The commonest kind is the little Deptford Pink (Dianthus Armeria), which sometimes grows in thick clusters among the meadow grass. In shape, its blossom resembles that of the garden pink; in size, it is about equal to that of the sweet william; and its flowers grow in a very similar manner. It is a scentless pink, however, with serrated or notched petals, and its rose-coloured petals curiously besprinkled with tiny spots of white.

A very pretty species is the Maiden Pink (Dianthus deltoides), which some botanists think to have been the original of our garden favourite; and a kind deserving notice for its large and fragrant flowers is the Dianthus superbus.

The maiden pink, I should add, has delicate rose-coloured blossoms, daintily touched with silver, and a white eye encircled by a deep purple ring. It is not unworthy of its fanciful and highly suggestive name.

A rare British variety is the Clustered Pink, or Childing Pink (Dianthus prolifer), which produces its flowers in plentiful clusters, but is only allowed a season's sunshine.

The India or China Pink (Dianthus chinensis) is a native of Eastern Asia, but has now become a frequent denizen in our English gardens.
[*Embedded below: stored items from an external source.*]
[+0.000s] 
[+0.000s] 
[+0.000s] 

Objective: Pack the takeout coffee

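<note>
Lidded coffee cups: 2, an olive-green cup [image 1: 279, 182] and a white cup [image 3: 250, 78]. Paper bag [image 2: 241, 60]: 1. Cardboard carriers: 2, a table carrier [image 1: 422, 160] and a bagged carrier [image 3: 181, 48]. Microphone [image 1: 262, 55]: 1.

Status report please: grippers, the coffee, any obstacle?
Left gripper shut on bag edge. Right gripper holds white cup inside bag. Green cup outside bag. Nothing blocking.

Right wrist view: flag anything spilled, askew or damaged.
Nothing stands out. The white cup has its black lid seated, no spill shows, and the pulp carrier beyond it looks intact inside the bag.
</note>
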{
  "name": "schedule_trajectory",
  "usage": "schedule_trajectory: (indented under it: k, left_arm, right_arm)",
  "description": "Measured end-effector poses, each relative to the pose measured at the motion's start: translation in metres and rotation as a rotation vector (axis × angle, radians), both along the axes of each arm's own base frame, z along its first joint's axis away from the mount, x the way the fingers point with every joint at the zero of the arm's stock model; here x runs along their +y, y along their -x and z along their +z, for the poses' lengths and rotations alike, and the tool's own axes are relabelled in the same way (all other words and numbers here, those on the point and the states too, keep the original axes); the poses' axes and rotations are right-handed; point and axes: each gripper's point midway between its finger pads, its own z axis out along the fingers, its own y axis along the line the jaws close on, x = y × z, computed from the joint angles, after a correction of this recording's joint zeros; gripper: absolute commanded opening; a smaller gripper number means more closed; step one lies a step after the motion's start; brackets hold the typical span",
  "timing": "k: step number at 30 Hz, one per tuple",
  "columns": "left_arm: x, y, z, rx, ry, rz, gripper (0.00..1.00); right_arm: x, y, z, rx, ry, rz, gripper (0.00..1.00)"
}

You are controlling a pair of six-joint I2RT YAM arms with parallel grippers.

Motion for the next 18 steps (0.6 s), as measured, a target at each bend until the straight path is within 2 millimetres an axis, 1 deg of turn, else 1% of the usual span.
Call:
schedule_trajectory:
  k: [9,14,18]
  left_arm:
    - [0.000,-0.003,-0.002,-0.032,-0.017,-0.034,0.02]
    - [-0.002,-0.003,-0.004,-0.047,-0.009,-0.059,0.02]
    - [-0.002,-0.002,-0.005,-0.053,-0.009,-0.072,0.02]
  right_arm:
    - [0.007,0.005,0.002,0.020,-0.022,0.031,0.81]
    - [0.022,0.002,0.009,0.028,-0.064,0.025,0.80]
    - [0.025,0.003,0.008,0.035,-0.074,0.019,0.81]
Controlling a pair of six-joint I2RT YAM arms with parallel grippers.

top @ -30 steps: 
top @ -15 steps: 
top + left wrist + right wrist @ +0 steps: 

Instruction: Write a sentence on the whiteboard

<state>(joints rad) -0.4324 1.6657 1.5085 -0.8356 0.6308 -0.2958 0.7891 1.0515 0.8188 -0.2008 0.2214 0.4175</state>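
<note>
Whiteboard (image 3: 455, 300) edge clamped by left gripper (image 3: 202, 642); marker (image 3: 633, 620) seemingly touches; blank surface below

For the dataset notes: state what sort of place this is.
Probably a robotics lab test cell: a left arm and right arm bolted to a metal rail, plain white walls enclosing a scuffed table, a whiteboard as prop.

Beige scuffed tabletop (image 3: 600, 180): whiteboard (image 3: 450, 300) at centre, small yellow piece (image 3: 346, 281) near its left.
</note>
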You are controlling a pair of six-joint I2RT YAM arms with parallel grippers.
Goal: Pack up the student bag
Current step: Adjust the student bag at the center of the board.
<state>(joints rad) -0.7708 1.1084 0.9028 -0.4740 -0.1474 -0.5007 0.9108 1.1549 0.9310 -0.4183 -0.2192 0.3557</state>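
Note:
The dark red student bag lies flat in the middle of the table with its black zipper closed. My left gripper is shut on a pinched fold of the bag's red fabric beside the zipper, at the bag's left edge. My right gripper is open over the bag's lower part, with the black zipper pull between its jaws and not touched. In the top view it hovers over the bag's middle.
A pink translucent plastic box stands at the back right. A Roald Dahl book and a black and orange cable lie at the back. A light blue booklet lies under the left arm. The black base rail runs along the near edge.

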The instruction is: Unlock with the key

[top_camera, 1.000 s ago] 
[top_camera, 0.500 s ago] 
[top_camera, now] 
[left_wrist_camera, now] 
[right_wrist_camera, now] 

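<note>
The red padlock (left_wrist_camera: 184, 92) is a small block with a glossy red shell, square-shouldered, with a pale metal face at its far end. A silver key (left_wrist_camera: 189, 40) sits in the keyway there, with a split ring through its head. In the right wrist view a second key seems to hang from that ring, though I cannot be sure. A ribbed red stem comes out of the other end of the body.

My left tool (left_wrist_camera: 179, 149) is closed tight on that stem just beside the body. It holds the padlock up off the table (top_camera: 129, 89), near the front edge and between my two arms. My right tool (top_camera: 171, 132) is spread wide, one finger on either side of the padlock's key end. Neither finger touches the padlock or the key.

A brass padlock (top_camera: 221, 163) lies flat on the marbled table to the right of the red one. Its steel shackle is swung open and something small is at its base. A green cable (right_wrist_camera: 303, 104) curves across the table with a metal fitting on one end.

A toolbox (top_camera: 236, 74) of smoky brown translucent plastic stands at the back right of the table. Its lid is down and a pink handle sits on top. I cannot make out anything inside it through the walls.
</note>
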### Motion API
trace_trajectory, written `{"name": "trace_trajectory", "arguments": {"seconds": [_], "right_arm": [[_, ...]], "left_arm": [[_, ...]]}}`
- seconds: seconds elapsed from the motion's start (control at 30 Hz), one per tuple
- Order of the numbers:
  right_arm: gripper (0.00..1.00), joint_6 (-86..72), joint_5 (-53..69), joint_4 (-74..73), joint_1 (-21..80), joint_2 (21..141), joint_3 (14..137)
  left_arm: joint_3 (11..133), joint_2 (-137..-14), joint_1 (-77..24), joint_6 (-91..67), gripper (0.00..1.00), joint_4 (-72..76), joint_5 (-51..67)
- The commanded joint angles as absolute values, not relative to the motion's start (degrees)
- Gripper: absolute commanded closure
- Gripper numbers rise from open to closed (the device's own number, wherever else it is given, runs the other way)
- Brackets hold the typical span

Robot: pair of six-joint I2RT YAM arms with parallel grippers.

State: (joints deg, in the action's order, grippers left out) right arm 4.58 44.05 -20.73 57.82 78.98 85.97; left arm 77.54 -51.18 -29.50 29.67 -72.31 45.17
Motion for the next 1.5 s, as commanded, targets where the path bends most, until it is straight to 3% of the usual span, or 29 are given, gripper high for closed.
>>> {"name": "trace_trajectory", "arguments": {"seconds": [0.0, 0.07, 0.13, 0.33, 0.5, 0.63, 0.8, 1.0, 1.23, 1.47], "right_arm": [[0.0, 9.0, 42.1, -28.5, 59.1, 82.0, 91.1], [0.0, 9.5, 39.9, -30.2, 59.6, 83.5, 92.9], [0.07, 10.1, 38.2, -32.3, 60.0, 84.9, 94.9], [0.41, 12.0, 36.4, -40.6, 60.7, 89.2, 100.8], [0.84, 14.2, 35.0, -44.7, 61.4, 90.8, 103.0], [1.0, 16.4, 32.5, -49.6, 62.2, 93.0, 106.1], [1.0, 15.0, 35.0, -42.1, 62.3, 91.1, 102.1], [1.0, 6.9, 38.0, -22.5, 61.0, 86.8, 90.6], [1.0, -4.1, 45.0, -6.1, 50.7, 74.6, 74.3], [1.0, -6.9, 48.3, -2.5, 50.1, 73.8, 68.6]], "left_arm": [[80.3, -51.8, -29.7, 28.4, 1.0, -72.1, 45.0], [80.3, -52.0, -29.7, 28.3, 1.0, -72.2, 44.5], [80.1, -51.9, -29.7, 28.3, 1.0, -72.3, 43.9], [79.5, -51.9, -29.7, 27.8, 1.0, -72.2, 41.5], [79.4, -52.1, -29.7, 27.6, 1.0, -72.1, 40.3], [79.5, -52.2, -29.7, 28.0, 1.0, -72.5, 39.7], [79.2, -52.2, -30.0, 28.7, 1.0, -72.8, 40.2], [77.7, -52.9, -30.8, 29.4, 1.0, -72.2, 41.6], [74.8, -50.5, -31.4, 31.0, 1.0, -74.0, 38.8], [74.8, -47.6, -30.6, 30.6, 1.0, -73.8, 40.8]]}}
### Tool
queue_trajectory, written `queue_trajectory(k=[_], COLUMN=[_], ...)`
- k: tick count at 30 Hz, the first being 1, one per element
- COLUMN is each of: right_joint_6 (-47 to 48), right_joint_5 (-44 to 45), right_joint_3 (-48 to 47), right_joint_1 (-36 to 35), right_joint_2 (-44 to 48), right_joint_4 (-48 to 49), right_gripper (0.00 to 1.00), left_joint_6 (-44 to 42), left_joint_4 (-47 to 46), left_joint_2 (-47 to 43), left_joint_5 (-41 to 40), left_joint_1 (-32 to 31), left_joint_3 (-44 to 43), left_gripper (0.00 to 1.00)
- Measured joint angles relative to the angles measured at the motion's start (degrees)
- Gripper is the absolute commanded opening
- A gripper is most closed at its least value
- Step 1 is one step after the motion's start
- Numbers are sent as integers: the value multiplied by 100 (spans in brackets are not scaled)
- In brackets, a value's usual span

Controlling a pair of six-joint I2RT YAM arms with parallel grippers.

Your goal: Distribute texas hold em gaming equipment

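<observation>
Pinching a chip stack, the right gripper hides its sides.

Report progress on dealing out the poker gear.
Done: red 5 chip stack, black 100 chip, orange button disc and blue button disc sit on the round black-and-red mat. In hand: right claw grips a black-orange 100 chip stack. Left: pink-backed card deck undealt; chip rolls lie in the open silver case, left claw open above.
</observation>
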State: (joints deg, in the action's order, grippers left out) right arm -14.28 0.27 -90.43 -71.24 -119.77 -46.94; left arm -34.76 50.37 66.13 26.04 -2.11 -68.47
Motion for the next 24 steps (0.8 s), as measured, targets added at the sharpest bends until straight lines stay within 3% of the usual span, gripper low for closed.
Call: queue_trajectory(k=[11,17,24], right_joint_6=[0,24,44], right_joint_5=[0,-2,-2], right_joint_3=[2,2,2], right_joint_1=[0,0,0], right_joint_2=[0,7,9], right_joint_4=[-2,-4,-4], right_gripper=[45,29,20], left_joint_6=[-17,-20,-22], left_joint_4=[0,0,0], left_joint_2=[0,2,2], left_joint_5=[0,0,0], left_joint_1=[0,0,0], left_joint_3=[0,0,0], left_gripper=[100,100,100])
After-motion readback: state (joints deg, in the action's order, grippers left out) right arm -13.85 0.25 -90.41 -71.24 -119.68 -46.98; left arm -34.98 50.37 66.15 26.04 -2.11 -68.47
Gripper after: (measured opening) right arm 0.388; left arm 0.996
One wild species, the Mountain Pink (Dianthus cœsius), it has never been my fortune to gather in its native home. It is described as a large handsome flower, and it loves to breathe the "difficult air" of the lofty mountain-top. "Never," we are told, "is it found in plain or valley; but it is one of those blossoms whose beauty gladdens the mountaineer, or bids the traveller wonder that so lovely a flower should be blushing on the lone summit, scarcely accessible to his footstep; or cheering a rock, where only the yellow lichen, or the verdant or gray moss, reminds him of vegetation. Such a sight might bid one think of the old motto, which accompanied a wild flower, 'I trust only in Heaven.' How beautiful is it in its loneliness! Scarce an eye meets it but that of the towering bird, as he dashes through the air above it, yet is it as full of lustre as the flowers we daily see and admire. Surely it should arrest the eye and the thoughts of the traveller as certainly as would a monument of human skill on such a spot. Like a lone ruin, it is a page of story, telling not only of the past, but the present, and reminding us of a Being who has reared it there, where it stands a memento of power and goodness."